Man kriegt halt immer mehr mit, dass jetzt alle Patienten sich irgendwo dieses Budesonid besorgen oder die Hausärzte das jedem geben. Das muss man irgendwie auch kritisch sehen. Das waren natürlich auch Patienten, die hier eingeschlossen wurden, die sehr fit waren. Da würde man vielleicht gar nicht unbedingt erwarten, dass die so schwer erkranken. Wie es bei anderen Gruppen aussieht, wissen wir gar nicht. Also wie es zum Beispiel bei Risikogruppen aussehen würde, da gibt es ja die Daten, das gibt die Studie nicht her. Man muss auch sagen, das ist ein Medikament, was auch relativ hoch in der Studie eingesetzt wurde. Das ist höher als eine Standard-Dosis beim Asthmatiker. Es ist ein rezeptpflichtiges Medikament. Wenn man das prophylaktisch nehmen würde, das ergibt gar keinen Sinn. Das würde ich nicht tun, weil das natürlich auch Pilzinfektionen im Mundbereich machen kann und andere Probleme, weil es natürlich ein Immunsuppressivum ist. Also man kann natürlich das einsetzen, wenn jemand wirklich erkrankt ist. Und da hoffen, dass es hilft. Aber man sollte es nicht prophylaktisch nehmen, bevor man sich überhaupt infiziert. Das würde gar nichts bringen und ist kontraproduktiv. (Natürlich sollen Asthmatiker weiter Cortisonsprays als Langzeittherapie nehmen. Erg. d. Red.)

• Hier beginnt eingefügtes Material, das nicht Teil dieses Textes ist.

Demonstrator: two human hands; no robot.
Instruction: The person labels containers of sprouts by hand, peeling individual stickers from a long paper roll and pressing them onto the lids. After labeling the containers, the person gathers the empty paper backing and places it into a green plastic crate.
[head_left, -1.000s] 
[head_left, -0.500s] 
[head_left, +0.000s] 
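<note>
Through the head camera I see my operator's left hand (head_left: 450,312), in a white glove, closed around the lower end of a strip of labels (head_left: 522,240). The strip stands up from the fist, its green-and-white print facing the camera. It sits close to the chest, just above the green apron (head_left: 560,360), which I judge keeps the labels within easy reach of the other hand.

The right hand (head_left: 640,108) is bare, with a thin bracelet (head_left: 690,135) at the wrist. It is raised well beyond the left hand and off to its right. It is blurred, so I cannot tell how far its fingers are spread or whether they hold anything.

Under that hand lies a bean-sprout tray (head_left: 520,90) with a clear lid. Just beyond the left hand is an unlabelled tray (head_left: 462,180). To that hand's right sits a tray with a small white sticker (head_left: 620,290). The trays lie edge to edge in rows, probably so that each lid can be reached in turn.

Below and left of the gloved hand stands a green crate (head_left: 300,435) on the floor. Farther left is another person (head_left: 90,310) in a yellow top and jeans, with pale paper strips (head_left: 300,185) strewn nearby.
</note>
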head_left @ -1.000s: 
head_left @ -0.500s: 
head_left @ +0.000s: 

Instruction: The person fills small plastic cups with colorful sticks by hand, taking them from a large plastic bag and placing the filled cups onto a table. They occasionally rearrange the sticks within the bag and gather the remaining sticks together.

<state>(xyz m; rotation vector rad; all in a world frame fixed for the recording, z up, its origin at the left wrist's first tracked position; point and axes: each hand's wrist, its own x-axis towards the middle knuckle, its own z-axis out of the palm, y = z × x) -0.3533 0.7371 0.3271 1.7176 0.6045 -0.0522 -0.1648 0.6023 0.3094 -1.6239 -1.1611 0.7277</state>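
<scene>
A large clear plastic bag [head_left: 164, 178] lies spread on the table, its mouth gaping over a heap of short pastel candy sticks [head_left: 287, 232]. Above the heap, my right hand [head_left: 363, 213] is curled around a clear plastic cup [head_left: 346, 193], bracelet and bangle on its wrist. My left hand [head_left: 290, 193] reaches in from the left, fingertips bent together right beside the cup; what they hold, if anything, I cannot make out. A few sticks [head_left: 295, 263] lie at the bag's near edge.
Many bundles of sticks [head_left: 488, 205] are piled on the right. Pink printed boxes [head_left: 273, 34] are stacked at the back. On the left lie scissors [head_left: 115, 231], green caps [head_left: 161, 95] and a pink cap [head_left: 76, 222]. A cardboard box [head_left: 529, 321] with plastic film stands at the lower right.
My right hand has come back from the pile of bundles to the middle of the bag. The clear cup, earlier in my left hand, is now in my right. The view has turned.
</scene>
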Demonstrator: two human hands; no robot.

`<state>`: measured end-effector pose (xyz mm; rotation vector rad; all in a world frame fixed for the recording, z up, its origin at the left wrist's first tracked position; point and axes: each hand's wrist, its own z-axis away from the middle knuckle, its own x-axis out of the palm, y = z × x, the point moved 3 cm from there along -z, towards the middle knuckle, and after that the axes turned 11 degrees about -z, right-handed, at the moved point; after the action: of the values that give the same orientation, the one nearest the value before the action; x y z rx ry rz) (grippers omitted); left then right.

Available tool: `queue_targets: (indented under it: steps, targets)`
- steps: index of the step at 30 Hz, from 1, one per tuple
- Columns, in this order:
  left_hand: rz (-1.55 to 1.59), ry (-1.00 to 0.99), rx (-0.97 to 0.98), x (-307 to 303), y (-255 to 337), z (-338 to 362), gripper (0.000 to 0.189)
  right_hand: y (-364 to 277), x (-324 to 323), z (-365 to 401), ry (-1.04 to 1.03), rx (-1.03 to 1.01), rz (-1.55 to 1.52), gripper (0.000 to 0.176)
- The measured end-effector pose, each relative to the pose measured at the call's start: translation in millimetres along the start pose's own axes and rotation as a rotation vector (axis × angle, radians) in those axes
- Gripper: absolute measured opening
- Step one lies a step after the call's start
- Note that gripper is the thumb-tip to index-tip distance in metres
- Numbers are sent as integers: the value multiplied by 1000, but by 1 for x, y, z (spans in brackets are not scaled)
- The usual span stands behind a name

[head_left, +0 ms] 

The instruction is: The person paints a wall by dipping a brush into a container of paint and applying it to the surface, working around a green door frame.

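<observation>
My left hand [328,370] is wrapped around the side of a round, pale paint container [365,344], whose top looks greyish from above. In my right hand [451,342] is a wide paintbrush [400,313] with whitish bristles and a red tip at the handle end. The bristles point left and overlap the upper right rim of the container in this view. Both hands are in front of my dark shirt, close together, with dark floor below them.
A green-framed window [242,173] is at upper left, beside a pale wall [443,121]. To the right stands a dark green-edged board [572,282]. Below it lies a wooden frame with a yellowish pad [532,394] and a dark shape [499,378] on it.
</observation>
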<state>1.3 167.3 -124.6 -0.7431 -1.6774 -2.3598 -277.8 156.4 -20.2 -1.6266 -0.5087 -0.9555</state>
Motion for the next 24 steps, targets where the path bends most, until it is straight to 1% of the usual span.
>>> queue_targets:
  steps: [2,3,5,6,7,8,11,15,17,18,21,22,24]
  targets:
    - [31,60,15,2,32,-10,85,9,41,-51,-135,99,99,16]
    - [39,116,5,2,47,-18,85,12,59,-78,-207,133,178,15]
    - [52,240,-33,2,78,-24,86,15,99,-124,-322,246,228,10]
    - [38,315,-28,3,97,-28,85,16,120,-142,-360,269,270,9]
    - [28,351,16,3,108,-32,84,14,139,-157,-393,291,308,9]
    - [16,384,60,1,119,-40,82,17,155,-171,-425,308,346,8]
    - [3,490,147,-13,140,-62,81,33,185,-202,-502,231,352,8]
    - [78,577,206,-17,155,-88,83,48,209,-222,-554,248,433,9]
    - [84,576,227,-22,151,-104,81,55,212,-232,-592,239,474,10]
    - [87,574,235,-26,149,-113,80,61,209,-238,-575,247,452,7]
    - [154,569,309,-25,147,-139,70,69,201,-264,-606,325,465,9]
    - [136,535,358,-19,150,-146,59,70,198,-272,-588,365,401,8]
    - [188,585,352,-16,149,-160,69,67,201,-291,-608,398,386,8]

Es gibt noch eine zweite Preprint-Studie von der Principal-Studie, die eine andere Patientengruppe untersucht. Das sind vorläufige Zwischenauswertungsdaten. Da gab es auch drei Kohorten, die Budesonid bekommen haben versus normale Behandlung. Hier sieht man zwar auch einen Trend, dass die weniger hospitalisiert sind als die, die kein Budesonid bekommen haben. Aber es sind irgendwie 8,5 Prozent hospitalisiert versus 10,3 Prozent ohne. Also der Effekt ist schon deutlich kleiner. Hier muss man die Endauswertung abwarten. Aber ich würde es nicht als Gamechanger bezeichnen. Es macht hoffnungsvoll, dass es vielleicht Subgruppen gibt, die davon profitieren, vielleicht sogar alle. Aber die Daten in dieser "Lancet"-Studie oder "Lancet Respiratory Medicine" sind schon nicht ganz einfach, weil die Studie doch schon einige Schwächen hat. Und deswegen würde ich es niemals als Game Changer beschreiben.